ACTIVITY ->
Of all the lines below, output only those starting at the one with "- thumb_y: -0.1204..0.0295" and ending at the one with "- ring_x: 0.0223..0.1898", both ends included, exactly as written.

EXERCISE DATA ->
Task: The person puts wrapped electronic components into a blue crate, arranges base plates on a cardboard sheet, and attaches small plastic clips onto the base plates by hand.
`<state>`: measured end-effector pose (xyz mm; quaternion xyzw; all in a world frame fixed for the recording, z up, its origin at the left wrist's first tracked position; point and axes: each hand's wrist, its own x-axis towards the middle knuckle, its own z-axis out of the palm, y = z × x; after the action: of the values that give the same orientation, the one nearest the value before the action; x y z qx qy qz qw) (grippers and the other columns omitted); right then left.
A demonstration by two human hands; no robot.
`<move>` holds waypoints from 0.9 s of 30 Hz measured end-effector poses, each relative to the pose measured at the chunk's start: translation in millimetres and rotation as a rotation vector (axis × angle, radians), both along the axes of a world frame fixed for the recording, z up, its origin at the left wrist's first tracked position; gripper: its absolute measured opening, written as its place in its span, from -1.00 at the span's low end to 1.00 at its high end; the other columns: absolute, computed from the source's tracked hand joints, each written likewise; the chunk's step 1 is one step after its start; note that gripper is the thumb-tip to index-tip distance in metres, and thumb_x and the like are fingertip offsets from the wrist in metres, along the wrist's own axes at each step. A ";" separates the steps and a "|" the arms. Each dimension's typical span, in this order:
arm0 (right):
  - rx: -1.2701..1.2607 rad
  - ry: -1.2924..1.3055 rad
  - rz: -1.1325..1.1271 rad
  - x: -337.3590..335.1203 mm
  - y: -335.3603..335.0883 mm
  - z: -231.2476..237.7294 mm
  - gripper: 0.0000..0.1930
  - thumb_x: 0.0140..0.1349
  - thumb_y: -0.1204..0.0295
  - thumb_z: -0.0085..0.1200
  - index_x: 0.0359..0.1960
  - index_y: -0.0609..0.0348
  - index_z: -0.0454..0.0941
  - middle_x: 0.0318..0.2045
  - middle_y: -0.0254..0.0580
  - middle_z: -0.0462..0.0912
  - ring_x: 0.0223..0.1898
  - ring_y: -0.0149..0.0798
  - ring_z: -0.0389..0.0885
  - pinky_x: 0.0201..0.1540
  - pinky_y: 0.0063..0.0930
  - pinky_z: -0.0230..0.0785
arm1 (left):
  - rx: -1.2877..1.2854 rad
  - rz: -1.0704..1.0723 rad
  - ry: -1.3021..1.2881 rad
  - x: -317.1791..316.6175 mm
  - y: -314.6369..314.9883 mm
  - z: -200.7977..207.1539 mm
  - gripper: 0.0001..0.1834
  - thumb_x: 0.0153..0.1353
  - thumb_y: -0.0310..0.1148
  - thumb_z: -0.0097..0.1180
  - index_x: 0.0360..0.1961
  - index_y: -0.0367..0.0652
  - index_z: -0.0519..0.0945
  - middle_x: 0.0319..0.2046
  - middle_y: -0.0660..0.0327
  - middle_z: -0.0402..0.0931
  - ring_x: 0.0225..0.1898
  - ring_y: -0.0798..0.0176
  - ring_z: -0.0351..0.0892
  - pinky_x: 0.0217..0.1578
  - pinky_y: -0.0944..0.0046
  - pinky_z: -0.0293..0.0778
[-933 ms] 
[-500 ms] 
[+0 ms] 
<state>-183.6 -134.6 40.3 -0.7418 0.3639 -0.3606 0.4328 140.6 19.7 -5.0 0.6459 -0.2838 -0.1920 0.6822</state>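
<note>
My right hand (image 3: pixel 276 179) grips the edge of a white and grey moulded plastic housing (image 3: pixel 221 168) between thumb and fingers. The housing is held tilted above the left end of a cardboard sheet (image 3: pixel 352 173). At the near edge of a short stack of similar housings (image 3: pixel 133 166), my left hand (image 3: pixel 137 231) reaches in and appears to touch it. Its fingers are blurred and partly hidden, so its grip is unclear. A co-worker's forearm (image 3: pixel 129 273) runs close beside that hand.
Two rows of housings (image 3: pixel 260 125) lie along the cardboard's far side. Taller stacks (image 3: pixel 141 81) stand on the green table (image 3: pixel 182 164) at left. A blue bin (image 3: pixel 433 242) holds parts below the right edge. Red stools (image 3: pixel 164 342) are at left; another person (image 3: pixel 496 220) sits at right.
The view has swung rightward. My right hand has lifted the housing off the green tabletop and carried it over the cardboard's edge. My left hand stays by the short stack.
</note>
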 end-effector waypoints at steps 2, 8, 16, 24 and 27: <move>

EXPECTED ANSWER ->
  - thumb_y: -0.1204..0.0295
  - thumb_z: -0.0085..0.1200
  - index_x: 0.0359..0.1960
  - index_y: -0.0609..0.0348
  - index_z: -0.0454..0.0941
  - middle_x: 0.0318..0.2045
  - middle_y: -0.0254..0.0580
  - middle_z: -0.0462..0.0912
  - ring_x: 0.0223..0.1898

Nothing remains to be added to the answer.